■ **TASK TO CARRY OUT**
Below is a block of records; repeat each one exactly.

Stored dataset items:
------------------------------
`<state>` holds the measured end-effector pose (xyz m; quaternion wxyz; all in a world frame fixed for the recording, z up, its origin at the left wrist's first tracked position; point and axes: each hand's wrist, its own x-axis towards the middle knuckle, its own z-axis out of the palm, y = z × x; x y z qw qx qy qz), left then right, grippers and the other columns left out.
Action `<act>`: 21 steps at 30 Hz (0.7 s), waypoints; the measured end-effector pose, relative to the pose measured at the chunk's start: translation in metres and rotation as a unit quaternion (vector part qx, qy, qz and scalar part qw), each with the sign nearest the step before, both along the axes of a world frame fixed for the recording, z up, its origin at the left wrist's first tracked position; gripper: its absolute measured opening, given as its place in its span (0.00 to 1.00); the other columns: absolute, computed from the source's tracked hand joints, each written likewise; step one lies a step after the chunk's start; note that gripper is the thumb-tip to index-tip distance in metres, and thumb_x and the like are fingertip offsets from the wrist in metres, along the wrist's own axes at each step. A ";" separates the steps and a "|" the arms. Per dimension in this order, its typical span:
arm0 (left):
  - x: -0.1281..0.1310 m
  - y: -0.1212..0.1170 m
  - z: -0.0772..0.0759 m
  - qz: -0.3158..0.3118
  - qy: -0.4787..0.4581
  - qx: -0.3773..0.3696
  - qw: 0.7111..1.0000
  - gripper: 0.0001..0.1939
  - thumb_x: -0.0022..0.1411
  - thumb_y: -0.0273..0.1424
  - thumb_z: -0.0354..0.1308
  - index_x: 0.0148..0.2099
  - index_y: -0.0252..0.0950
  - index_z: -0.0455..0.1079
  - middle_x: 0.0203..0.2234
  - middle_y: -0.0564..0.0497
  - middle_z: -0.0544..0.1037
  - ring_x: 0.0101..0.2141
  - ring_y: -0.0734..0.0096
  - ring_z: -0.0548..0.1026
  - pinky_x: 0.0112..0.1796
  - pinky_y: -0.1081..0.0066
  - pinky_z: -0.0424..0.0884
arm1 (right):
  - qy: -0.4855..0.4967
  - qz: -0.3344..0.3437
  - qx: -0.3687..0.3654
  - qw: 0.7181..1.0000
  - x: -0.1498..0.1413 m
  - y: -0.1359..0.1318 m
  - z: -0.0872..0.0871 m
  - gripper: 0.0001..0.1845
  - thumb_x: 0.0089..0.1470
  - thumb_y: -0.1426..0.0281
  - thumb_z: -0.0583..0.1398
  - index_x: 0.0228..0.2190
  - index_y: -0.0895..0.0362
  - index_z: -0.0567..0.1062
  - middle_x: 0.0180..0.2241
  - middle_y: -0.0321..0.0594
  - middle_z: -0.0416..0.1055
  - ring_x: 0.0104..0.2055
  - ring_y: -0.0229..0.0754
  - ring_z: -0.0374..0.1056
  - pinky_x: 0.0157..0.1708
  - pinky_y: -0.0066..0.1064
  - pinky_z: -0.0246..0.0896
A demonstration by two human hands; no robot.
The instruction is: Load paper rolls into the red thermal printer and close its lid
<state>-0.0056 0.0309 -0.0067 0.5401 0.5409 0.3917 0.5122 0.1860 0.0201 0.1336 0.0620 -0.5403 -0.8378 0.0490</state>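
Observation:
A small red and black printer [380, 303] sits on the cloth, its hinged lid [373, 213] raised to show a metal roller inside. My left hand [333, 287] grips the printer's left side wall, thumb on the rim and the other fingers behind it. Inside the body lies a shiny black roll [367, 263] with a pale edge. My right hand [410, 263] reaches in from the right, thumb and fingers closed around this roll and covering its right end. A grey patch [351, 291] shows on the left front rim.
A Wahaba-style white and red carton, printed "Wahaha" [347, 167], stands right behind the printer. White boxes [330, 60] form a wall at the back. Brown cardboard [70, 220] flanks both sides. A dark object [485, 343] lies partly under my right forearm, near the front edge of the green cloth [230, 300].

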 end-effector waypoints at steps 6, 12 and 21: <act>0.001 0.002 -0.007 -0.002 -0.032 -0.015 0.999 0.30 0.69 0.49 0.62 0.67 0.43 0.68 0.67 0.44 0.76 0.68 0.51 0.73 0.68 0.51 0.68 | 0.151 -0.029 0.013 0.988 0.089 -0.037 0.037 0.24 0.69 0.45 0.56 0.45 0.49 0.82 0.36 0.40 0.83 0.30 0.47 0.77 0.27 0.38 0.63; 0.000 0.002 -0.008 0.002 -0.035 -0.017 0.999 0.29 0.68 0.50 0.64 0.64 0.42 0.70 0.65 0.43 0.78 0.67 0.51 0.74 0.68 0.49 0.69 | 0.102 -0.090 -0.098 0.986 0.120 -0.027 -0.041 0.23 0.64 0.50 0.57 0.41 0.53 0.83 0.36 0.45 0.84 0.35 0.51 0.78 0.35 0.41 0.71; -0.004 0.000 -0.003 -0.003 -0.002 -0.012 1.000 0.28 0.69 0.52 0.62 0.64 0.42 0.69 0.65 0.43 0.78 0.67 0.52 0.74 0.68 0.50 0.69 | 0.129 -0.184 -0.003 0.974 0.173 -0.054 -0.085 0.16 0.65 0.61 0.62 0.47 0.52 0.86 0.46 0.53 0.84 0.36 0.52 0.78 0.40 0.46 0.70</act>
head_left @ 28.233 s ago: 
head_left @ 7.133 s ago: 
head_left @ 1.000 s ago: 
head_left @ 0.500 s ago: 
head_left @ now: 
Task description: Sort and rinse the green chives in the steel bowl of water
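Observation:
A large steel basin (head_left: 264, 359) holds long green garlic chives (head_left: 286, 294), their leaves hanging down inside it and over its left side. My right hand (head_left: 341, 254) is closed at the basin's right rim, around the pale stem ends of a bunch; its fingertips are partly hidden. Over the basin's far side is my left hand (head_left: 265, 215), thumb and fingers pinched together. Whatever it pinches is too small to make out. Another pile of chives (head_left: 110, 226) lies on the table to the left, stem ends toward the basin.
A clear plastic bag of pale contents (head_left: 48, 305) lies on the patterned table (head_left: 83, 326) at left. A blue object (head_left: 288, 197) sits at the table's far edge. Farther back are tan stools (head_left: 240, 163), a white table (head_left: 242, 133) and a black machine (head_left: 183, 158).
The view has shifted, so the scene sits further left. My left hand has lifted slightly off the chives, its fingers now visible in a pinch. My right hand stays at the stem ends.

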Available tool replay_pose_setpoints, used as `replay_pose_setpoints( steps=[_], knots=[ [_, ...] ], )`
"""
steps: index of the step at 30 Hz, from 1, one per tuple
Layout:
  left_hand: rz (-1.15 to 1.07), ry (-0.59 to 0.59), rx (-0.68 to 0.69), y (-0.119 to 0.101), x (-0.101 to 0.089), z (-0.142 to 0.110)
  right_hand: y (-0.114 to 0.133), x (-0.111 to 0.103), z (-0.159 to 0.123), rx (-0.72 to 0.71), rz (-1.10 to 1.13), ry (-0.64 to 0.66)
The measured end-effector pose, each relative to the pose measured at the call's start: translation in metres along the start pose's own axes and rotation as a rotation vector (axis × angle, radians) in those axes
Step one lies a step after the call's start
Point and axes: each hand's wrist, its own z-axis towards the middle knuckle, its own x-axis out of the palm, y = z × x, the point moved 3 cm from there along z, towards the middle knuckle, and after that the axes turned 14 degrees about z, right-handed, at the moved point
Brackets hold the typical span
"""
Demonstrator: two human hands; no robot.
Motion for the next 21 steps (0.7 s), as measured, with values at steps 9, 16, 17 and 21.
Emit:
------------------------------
■ **TASK RESPONSE**
`<state>` holds the measured end-effector pose (xyz m; quaternion wxyz; all in a world frame fixed for the recording, z up, its origin at the left wrist's first tracked position; point and axes: each hand's wrist, its own x-axis towards the middle knuckle, its own z-axis out of the palm, y = z × x; x y z qw qx qy qz), left then right, grippers and the other columns left out.
Action `<act>`: 21 steps at 30 Hz (0.7 s), waypoints; the measured end-effector pose, relative to the pose measured at the chunk's start: translation in metres and rotation as a unit quaternion (vector part qx, qy, qz and scalar part qw), each with the sign nearest the step before, both along the axes of a world frame fixed for the recording, z up, its origin at the left wrist's first tracked position; gripper: its absolute measured opening, given as its place in its span (0.00 to 1.00); the other columns: absolute, computed from the source's tracked hand joints, each written likewise; step one lies a step after the chunk's start; note that gripper is the thumb-tip to index-tip distance in metres, and thumb_x and the like are fingertip offsets from the wrist in metres, along the wrist's own axes at each step. A ";" separates the steps and a "|" the arms. Per dimension in this order, its typical span:
arm0 (left):
  - x: -0.1281..0.1310 m
  - y: -0.1212..0.1170 m
  - z: -0.0772..0.0759 m
  - qz: -0.3158..0.3118
  - qy: -0.4787..0.4581
  - qx: -0.3773..0.3696
  - qw: 0.7111..1.0000
  - gripper: 0.0001..0.1939
  - thumb_x: -0.0022..0.1411
  - thumb_y: -0.0273..0.1424
  - thumb_z: -0.0354..0.1308
  - index_x: 0.0148..0.2099
  - index_y: -0.0252..0.0950
  - index_z: -0.0455..0.1079
  - middle_x: 0.0203..0.2234
  - middle_y: -0.0564..0.0497
  - middle_z: -0.0544..0.1037
  - ring_x: 0.0101..0.2141
  - ring_y: -0.0734..0.0096
  - ring_z: -0.0548..0.1026
  - pinky_x: 0.0112..0.1796
  - pinky_y: -0.1081..0.0066
  - pinky_z: -0.0424..0.0884
arm1 (right):
  - qy: -0.4855..0.4967
  - qz: -0.3344..0.3437
  - qx: -0.3687..0.3654
  - qw: 0.7181..1.0000
  - x: -0.1498..0.1413 m
  - y: -0.1359..0.1318 m
  - z: -0.0872..0.0871 m
  - gripper: 0.0001..0.1845
  - thumb_x: 0.0089..0.1470
  - thumb_y: -0.1426..0.0281
  - thumb_z: -0.0583..0.1398
  - index_x: 0.0228..0.2190
  - index_y: -0.0895..0.0362
  - index_z: -0.0567..0.1062
  - middle_x: 0.0180..0.2241
  - middle_y: -0.0321..0.0594
  - middle_z: -0.0416..0.1055
  - ring_x: 0.0104..0.2055
  - ring_y: -0.0229..0.0754
  - ring_z: -0.0374..0.1056
  - pinky_x: 0.0157..0.1708
  - pinky_y: -0.0066..0.1064
  - pinky_z: -0.0246..0.0896
A demonstration by two human hands; no robot.
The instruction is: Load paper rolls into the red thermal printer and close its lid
<state>-0.0056 0.0309 -0.0067 0.5401 0.5409 0.3917 0.5122 0.1860 0.0201 0.1336 0.0620 -0.5403 -0.8378 0.0490</state>
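Observation:
A small red and black printer [380, 303] sits on the cloth, its hinged lid [373, 213] raised to show a metal roller inside. My left hand [333, 287] grips the printer's left side wall, thumb on the rim and the other fingers behind it. Inside the body lies a shiny black roll [367, 263] with a pale edge. My right hand [410, 263] reaches in from the right, thumb and fingers closed around this roll and covering its right end. A grey patch [351, 291] shows on the left front rim.
A Wahaba-style white and red carton, printed "Wahaha" [347, 167], stands right behind the printer. White boxes [330, 60] form a wall at the back. Brown cardboard [70, 220] flanks both sides. A dark object [485, 343] lies partly under my right forearm, near the front edge of the green cloth [230, 300].
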
 end-effector waypoints at steps 6, 12 and 21: <act>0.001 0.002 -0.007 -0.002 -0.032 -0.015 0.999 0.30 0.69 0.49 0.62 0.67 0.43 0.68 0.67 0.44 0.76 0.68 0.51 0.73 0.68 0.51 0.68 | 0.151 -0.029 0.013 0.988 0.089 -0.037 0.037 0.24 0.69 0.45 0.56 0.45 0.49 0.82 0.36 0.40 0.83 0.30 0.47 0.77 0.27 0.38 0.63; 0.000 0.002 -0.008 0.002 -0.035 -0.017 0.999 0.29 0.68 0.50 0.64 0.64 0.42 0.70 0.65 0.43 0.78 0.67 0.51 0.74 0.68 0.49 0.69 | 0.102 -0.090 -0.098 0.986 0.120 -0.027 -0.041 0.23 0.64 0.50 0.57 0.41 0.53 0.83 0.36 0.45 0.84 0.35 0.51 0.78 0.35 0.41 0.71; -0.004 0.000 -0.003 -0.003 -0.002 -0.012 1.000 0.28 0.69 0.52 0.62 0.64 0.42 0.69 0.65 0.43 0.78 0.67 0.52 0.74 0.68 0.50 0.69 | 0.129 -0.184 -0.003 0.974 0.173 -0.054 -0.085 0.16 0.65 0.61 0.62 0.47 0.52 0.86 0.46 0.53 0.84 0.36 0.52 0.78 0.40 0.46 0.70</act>
head_left @ 28.233 s ago: 
head_left @ 7.133 s ago: 
head_left @ 1.000 s ago: 
head_left @ 0.500 s ago: 
head_left @ now: 
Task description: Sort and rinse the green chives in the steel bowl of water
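Observation:
A large steel basin (head_left: 264, 359) holds long green garlic chives (head_left: 286, 294), their leaves hanging down inside it and over its left side. My right hand (head_left: 341, 254) is closed at the basin's right rim, around the pale stem ends of a bunch; its fingertips are partly hidden. Over the basin's far side is my left hand (head_left: 265, 215), thumb and fingers pinched together. Whatever it pinches is too small to make out. Another pile of chives (head_left: 110, 226) lies on the table to the left, stem ends toward the basin.
A clear plastic bag of pale contents (head_left: 48, 305) lies on the patterned table (head_left: 83, 326) at left. A blue object (head_left: 288, 197) sits at the table's far edge. Farther back are tan stools (head_left: 240, 163), a white table (head_left: 242, 133) and a black machine (head_left: 183, 158).
The view has shifted, so the scene sits further left. My left hand has lifted slightly off the chives, its fingers now visible in a pinch. My right hand stays at the stem ends.
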
Available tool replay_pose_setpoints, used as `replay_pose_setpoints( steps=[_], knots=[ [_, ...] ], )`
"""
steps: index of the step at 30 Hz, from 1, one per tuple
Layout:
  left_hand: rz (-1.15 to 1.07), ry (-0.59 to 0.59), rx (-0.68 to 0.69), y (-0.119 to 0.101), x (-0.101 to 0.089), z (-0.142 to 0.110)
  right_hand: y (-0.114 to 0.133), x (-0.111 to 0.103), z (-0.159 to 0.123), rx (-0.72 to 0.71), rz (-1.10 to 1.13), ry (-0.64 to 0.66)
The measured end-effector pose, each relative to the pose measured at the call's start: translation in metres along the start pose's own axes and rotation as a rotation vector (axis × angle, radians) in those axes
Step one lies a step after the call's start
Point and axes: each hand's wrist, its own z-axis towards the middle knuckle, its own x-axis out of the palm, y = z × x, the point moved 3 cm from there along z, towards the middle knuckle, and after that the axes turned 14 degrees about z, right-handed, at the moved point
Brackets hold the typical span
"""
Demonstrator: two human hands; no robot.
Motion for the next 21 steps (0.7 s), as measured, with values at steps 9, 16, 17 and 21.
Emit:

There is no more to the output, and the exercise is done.